Hogan in his day was the Tiger Wood of golf, unbeatable and unapproachable, a man who had overcome a terrible 1949 automobile accident to come back to golf. Nearing the end of his long career, Hogan was seeking his fifth Open championship.

Jack Fleck, on the other hand, was a unknown assistant driving range pro from Iowa. He had joined the PGA tour only six months before the Open. As  the author of this book, Neil Sagebiel, carefully and with great prose, tells this tale of triumph and also, a little tragedy. It is a David-and-Goliath clash in California.

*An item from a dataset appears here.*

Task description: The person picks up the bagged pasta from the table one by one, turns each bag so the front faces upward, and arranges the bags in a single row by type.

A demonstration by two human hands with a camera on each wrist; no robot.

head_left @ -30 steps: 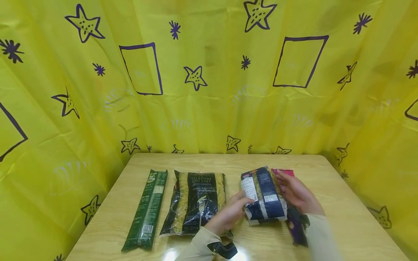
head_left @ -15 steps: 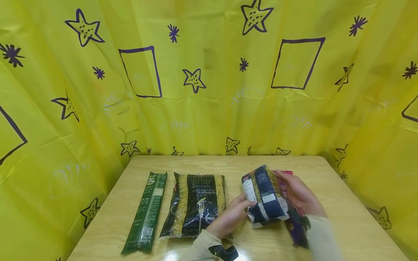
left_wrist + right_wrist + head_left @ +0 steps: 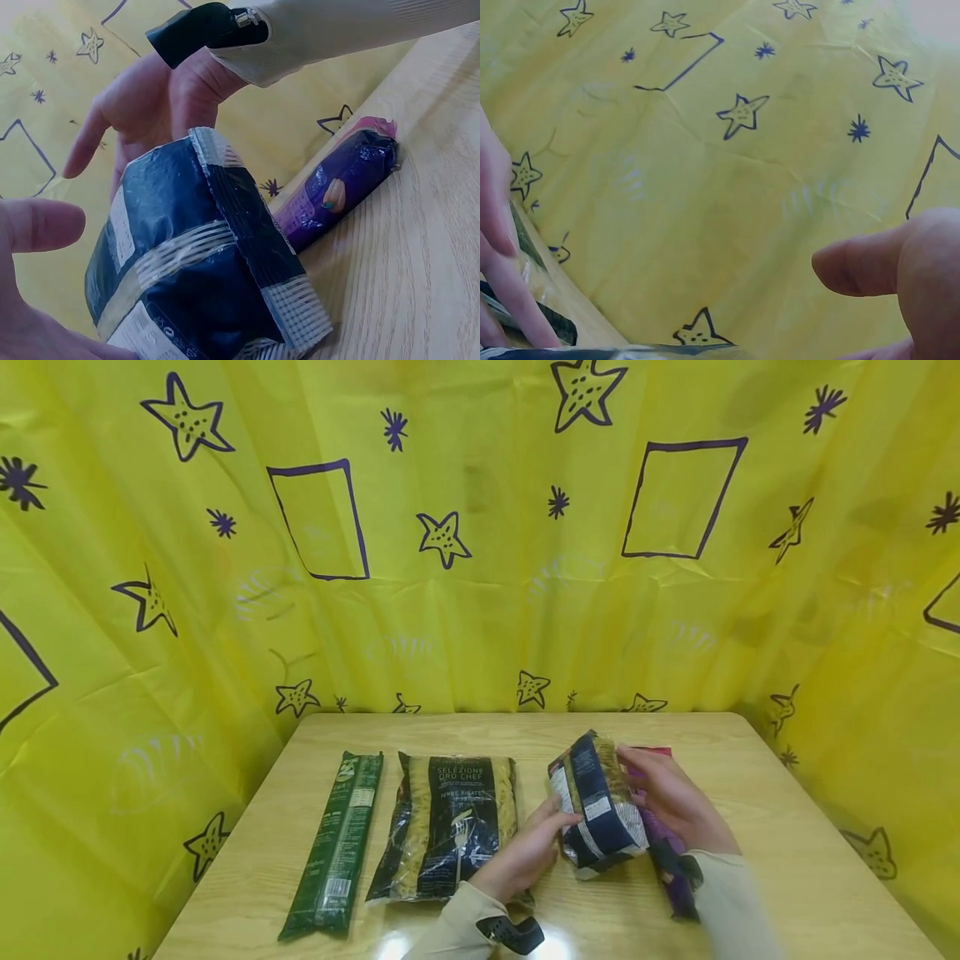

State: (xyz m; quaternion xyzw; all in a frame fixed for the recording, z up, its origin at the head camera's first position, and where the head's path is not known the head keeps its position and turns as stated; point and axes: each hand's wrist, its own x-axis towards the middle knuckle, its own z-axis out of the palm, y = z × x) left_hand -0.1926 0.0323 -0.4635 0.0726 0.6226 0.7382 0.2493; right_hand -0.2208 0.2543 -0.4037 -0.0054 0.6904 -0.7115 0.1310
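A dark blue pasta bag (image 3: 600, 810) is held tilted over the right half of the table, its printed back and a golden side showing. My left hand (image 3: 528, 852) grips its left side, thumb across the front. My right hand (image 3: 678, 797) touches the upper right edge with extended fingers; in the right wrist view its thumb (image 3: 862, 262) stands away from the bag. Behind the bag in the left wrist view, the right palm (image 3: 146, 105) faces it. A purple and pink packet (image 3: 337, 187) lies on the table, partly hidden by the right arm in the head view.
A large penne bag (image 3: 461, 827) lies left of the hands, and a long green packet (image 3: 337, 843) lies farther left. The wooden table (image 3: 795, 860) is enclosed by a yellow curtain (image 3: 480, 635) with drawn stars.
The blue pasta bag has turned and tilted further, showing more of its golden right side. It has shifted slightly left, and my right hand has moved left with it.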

The setup in 1955 was 4 rounds played over 3 days, with a grueling 36 on Saturday. If there was need for a playoff, 18 more holes would be played on Sunday. The tournament was just the third golf event televised to a national audience.

No one could have foreseen a playoff as Hogan began to take charge of the tournament on the second round. But Fleck, nine shots off the lead, began to slowing move up the leader board late on Friday afternoon. Still he was a long shot.

On Saturday afternoon, however, when Hogan finished with a comfortable lead, it was assumed he had won. So certain was NBC that they signed off the telecast and proclaimed Ben the winner. Fleck was still on the course. Then Jack Fleck, staging an odds-defying rally over the final few holes, caught Hogan late on Saturday to tie him and force a Sunday 18-hole playoff.

This is just the beginning of a historic golf story, one that is dramatically told. If you are looking for a Father’s Day present for the family member who plays golf, this is it!

The book comes out this month from Thomas Dunne Books. Neil Sagebiel, as I said, is the author and he is also the blogger on Armchair Golf, one of the top golf blogs on the internet. Check out his site. And buy his book! Read it quickly! Then gift wrap it and give the copy to your Dad or husband as his Father’s Day present!

You can’t lose and you may be tempted to take up the game.